Department of Epidemiology and Biostatistics, School of Public Health, Peking University, Beijing, China; Key Laboratory of Epidemiology of Major Diseases (Peking University), Ministry of Education, Beijing, China.
Department of Epidemiology and Biostatistics, School of Public Health, Peking University, Beijing, China; Key Laboratory of Epidemiology of Major Diseases (Peking University), Ministry of Education, Beijing, China; Peking University Center for Public Health and Epidemic Preparedness & Response, Beijing, China.
J Lipid Res. 2024 Sep;65(9):100625. doi: 10.1016/j.jlr.2024.100625. Epub 2024 Sep 19.
Dyslipidemia is one of the cardiometabolic risk factors that influences mortality globally. Unraveling the causality between blood lipids and metabolites and the complex networks connecting lipids, metabolites, and other cardiometabolic traits can help to more accurately reflect the body's metabolic disorders and even cardiometabolic diseases.
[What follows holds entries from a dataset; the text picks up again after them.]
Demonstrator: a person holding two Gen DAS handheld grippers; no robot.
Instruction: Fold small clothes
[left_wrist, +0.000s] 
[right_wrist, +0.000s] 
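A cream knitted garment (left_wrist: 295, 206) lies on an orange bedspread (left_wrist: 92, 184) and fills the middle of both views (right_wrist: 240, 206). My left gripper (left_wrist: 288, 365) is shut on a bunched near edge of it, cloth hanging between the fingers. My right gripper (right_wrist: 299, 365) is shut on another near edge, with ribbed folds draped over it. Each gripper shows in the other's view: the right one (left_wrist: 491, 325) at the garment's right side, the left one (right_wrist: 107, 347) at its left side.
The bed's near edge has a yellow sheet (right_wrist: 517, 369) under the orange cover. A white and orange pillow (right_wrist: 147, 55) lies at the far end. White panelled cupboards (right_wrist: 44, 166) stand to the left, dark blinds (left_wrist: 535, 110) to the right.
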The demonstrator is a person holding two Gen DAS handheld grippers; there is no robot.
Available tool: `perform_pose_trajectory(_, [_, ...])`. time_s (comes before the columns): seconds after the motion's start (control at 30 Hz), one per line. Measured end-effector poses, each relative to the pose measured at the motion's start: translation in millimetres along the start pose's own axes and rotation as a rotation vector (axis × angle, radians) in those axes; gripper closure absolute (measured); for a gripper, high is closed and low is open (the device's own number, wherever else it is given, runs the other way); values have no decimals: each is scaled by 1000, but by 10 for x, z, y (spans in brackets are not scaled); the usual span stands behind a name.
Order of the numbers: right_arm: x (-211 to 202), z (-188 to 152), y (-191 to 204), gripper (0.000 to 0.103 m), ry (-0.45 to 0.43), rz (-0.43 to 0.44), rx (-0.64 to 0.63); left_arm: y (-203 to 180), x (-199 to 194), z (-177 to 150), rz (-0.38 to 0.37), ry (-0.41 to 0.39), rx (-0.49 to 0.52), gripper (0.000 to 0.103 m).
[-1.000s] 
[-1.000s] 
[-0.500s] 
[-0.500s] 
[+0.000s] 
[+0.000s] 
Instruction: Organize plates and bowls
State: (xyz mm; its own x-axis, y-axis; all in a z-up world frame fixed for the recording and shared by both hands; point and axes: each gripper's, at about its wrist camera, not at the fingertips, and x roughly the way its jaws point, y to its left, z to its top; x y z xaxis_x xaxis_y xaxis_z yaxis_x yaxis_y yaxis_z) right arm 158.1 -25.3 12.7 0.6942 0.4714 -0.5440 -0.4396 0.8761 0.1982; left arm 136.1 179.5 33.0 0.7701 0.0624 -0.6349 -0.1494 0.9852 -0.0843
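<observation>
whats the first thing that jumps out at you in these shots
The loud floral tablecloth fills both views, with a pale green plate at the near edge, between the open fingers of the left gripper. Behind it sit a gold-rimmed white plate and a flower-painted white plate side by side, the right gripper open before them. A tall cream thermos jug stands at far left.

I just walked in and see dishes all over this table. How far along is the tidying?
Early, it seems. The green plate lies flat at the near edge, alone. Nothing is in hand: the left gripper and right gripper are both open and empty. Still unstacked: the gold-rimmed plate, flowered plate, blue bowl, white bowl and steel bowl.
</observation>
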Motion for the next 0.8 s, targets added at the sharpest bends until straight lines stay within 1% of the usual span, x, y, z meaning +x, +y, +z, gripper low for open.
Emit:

We conducted targeted metabolomics of 248 metabolites in 437 twins from the Chinese National Twin Registry. Inference about Causation through Examination of FAmiliaL CONfounding (ICE FALCON) analysis was used for causal inference between metabolites and lipid parameters. Bidirectional mediation analysis was performed to explore the linkages between blood lipids, metabolites, and other seven cardiometabolic traits. We identified 44, 1, and 31 metabolites associated with triglyceride (TG), total cholesterol (TC), and high-density lipoprotein-cholesterol (HDL-C), most of which were gut microbiota-derived metabolites. There were 9, 1, and 14 metabolites that showed novel associations with TG, TC, and HDL-C, respectively. ICE FALCON analysis found that TG and HDL-C may have a predicted causal effect on 23 and six metabolites, respectively, and one metabolite may have a predicted causal effect on TG. Mediation analysis discovered 14 linkages connecting blood lipids, metabolites, and other cardiometabolic traits. Our study highlights the significance of gut microbiota-derived metabolites in lipid metabolism. Most of the identified cross-sectional associations may be due to the lipids having a predicted causal effect on metabolites, but not vice versa, nor are they due to family confounding. These findings shed new light on lipid metabolism and personalized management of cardiometabolic diseases.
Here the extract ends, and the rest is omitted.